I did give it a really good shot, honestly. But the level of interactivity wasn’t there, even as a text adventure. I’m sad to say, but This Desert Place is just too much of a solid story these days. No interactivity, no side quests — screw this, let’s just write the damn thing.

So I saw a few notes on WordPress about National Novel Writing Month (NaNoWriMo) coming up, so it seemed like a good opportunity to cast aside all those delusions of grandeur and get tore in to a big glistening meaty chunk of words. The target is 50,000 of them; seeing as I tend to write about a thousand words a week in these here blog entries, I reckon I can up my game and make the grade.

(I find it interesting that there is a word-count target. It feels a bit like a lines-of-code metric and those are hardly indicative of quality, especially when any writing advice I’ve ever seen has said “keep it trim”. I think I disagree with this advice on the whole, though, so I’m not saying anything. It’s just interesting.)

But Aren’t You…?

Yes, I’ve already got another novelisation project on the go, you’re absolutely right. But that’s actually a trilogy, and it’s still entrenched in the planning phase (currently beefing up the first book, When the Freedom Slips Away, thank you for asking). Maybe it’s time to stop planning, grab the bull by the horns, and actually produce something.

It’s not without precedent, children. I once dedicated an uninterrupted day to turning my sci-fi action-adventure Project Y4 into a multiplayer deathmatch arena. Why not do the same thing to Brownscape: Torment over the course of a month? How hard can it be? You know how much crap I talk in the team chatroom/on the Twottters/out loud all day, it’ll be a piece of cake to make a 1,667-words-per-day average. Quantity over quality, that’s me.

I guess my only worry is that there might not actually be 50,000 words in This Desert Place; there are plenty of facets to the story, and plenty of trials and tribulations and mystery to explore, but how can i predict how many words will guide you through them so early on? And then there’s that whole multiple-endings thing I keep riding back to in all my projects — this time, there are only two, but will both count towards the total (in a choose-your-own-adventure-style extravaganza) or do I have to pick one and roll with it?
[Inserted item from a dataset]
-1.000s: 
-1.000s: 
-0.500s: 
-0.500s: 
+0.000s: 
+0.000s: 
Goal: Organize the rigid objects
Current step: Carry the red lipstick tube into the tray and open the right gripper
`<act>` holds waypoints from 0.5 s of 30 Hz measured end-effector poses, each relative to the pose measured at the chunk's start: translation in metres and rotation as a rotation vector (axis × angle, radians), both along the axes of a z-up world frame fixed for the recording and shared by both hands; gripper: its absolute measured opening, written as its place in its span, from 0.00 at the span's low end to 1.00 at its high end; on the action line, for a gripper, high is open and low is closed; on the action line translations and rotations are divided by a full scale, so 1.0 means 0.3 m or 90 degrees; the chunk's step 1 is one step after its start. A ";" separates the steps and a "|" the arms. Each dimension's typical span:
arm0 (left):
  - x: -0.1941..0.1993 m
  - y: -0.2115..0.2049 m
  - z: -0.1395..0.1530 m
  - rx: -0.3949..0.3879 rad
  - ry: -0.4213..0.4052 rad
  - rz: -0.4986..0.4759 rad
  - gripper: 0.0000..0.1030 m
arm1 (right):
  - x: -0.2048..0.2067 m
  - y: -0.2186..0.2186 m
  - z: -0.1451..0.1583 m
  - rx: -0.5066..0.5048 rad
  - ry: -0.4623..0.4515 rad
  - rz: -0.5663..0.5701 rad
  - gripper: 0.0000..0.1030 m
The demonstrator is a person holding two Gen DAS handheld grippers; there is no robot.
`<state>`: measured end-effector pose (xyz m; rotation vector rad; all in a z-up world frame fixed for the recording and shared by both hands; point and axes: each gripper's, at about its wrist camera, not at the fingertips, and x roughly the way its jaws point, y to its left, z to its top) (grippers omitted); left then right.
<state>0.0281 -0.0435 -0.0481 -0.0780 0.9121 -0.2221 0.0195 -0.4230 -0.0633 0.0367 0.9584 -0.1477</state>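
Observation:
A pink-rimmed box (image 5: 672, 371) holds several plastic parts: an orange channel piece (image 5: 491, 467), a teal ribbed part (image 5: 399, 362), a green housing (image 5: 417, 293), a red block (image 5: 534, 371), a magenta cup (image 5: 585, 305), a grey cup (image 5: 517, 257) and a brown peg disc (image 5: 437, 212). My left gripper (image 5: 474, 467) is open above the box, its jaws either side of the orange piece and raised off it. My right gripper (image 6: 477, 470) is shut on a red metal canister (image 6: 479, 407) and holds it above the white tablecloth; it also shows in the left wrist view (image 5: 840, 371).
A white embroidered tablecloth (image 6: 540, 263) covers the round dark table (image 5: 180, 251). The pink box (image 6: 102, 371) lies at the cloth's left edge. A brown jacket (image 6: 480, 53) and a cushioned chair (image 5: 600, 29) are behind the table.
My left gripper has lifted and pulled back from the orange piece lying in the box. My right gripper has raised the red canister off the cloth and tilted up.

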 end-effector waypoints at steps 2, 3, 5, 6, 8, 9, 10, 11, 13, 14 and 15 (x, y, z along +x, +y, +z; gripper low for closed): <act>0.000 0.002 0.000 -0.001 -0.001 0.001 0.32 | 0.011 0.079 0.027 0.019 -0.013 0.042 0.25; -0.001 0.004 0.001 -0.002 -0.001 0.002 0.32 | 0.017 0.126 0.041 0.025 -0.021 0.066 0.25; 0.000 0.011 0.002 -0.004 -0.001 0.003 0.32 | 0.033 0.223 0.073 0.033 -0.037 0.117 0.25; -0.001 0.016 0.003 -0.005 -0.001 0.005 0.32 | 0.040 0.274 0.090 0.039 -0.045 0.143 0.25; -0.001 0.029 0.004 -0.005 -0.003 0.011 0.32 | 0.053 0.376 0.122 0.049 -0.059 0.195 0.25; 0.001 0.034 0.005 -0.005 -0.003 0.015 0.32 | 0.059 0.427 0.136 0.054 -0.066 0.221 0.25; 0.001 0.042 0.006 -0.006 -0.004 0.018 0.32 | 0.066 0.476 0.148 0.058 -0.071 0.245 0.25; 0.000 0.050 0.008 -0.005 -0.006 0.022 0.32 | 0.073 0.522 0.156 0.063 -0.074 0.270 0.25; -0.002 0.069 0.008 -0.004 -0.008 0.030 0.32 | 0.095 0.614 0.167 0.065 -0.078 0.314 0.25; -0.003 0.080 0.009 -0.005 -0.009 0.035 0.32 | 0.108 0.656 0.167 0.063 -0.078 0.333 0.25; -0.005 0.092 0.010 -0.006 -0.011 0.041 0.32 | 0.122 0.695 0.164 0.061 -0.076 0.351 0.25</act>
Well, it’s going to happen and I’ll finish it in some form or I’ll fail miserably. Either way, it should be worth watching. The descriptor “car crash television” springs to mind, but when have I ever shied away from making a fool of myself?

What’s the Story?

For the uninitiated, This Desert Place is the story of a dying civilisation that is confined to a single oasis in the middle of a vast desert. Isolated from all but the occasional merchant caravans and foolhardy travellers, it is a stagnant place. One native with the spark of curiosity once delved too deeply into arts forbidden by his society and was exiled for it — forced to live on the edge of the oasis and denied entry to the town itself, he finally meets two outsiders who might be able to help him get back in… and unravel the dark secrets that lie beneath.

To get a feel for the mood of the piece, have a gander at the atmospheric intro sequence that is the only truly complete part of the original project. My only regret at making this a wordy escapade is that I won’t be able to use it.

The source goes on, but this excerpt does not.